What you write should match, word for word, the lines from the one containing "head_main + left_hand" through the end of the data, with no pictures.

▬▬▬

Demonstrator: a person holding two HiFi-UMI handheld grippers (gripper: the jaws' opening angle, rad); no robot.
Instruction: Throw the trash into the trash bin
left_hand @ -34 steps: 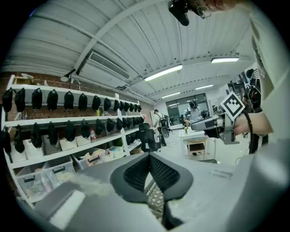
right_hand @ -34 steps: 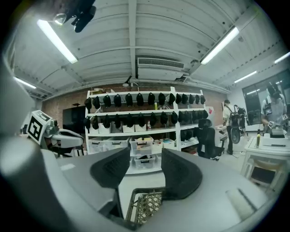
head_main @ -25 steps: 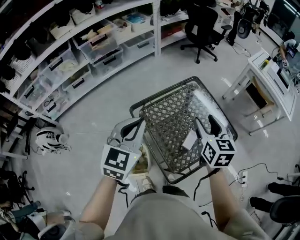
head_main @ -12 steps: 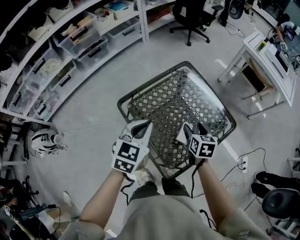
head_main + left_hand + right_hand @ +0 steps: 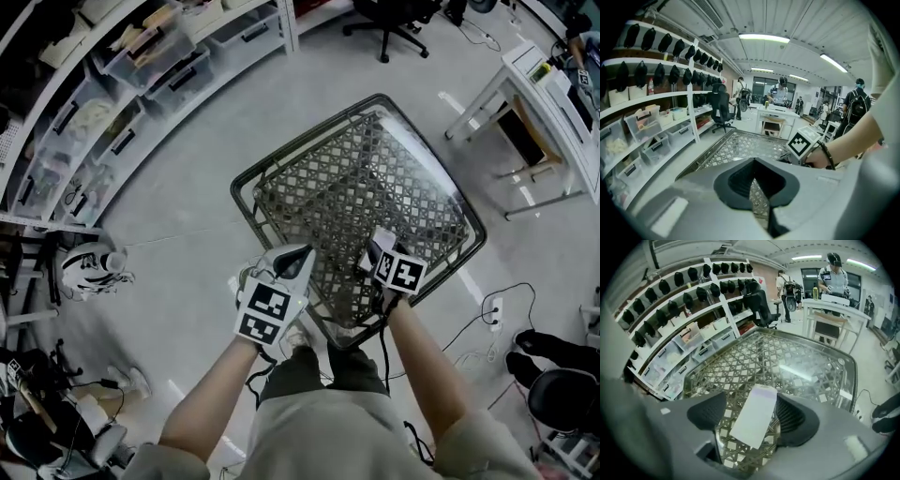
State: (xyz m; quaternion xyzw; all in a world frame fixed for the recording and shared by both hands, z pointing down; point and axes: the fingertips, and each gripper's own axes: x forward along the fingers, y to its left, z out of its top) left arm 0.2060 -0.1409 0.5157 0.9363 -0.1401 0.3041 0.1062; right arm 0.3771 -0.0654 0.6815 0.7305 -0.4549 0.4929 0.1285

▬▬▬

**FINISHED TASK:**
head_main + left_hand + right_hand @ +0 steps: 
State: (xyz m; quaternion xyzw; all in a world frame fixed for the recording and shared by both hands, z pointing down; point and axes: the fingertips, and each gripper's own axes: x forward along the fingers, y to its left, z out of its top) left arm 0.2060 -0.1409 0.5157 0.9363 -0.1401 0.3041 0.1062; right arm 0.3771 -0.0654 0.6815 0.7305 -0.4549 0.4929 0.1285

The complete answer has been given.